### [What is being asked]
Go through the data below. Pull out every line that has the word "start".

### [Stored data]

=== Begin Enclosure ===

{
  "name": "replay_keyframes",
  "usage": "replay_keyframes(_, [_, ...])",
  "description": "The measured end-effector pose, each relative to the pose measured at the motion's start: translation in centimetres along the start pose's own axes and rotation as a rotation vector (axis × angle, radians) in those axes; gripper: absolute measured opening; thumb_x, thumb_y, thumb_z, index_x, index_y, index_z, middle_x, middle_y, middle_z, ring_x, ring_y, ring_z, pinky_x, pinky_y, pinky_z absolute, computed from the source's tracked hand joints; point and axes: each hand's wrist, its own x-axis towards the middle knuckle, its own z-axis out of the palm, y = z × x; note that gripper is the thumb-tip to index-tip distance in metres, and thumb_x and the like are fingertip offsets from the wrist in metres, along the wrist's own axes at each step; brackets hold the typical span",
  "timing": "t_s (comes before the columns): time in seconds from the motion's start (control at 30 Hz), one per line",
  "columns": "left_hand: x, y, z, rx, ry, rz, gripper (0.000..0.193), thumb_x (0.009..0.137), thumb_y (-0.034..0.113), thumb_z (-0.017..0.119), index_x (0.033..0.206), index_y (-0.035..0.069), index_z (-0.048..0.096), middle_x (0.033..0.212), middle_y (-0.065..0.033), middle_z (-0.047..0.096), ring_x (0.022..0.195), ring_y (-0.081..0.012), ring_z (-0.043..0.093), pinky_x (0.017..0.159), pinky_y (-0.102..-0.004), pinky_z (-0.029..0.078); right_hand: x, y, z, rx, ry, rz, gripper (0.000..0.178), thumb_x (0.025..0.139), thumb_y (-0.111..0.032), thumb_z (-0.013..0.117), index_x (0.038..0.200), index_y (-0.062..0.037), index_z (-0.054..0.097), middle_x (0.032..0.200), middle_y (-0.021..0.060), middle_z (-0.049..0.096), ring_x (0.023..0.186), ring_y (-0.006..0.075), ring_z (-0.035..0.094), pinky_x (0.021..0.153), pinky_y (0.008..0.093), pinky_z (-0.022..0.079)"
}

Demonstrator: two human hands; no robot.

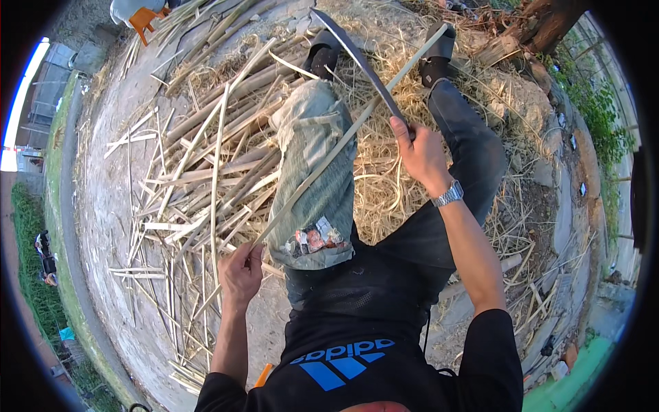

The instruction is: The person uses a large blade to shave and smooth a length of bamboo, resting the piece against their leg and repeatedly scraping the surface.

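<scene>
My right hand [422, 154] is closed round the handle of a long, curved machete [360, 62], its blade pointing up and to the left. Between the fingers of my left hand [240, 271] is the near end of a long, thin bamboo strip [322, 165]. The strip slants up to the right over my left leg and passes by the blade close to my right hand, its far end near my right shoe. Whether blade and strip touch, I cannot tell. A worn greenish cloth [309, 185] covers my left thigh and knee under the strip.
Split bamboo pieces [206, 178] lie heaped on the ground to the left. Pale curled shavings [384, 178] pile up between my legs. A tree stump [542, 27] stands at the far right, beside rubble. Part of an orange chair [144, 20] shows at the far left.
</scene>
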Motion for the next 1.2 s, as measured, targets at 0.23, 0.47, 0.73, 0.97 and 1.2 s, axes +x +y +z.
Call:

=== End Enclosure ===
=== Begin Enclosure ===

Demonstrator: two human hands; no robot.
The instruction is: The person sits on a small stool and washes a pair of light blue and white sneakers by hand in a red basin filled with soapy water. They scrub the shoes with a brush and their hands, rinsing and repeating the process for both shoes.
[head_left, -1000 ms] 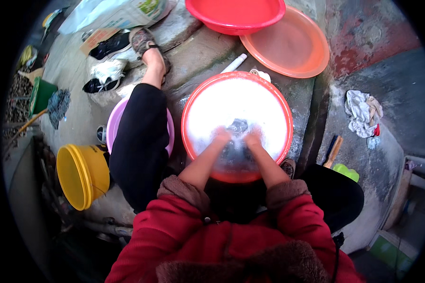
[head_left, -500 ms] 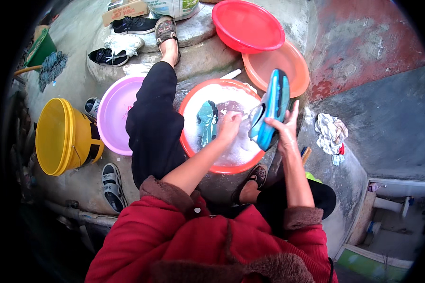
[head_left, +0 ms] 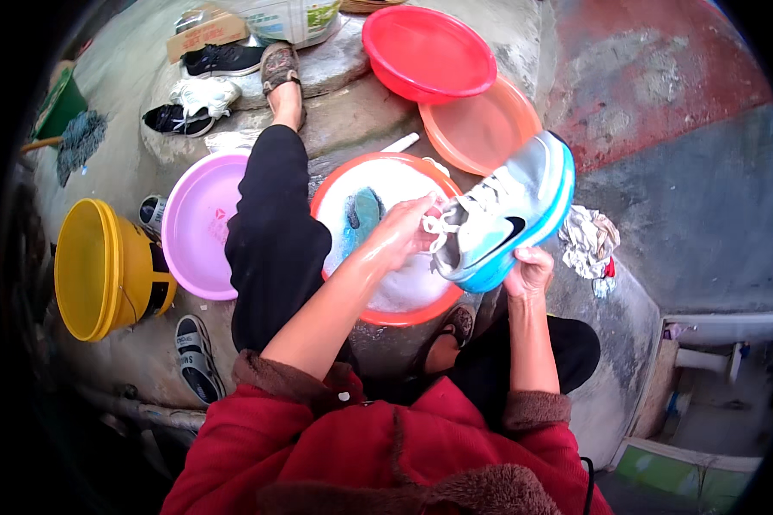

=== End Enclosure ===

### [Written answer]
  "description": "The measured end-effector pose, each relative to the pose measured at the motion's start: translation in centimetres along the start pose's own axes and rotation as a rotation vector (axis × angle, radians) in those axes; gripper: absolute measured opening; thumb_x, thumb_y, thumb_z, index_x, index_y, index_z, middle_x, middle_y, middle_z, ring_x, ring_y, ring_z, pinky_x, pinky_y, pinky_z absolute, computed from the source's tracked hand joints; point and axes: each hand's wrist, its own x-axis towards the middle knuckle, its own z-axis out of the palm, y = z × x; note that gripper is the thumb-tip to index-tip distance in metres, and thumb_x and the like are fingertip offsets from the wrist in metres, along the wrist's own axes at each step; brackets hold the typical span",
  "timing": "t_s (comes before the columns): time in seconds from the motion's start (control at 30 Hz), one per line",

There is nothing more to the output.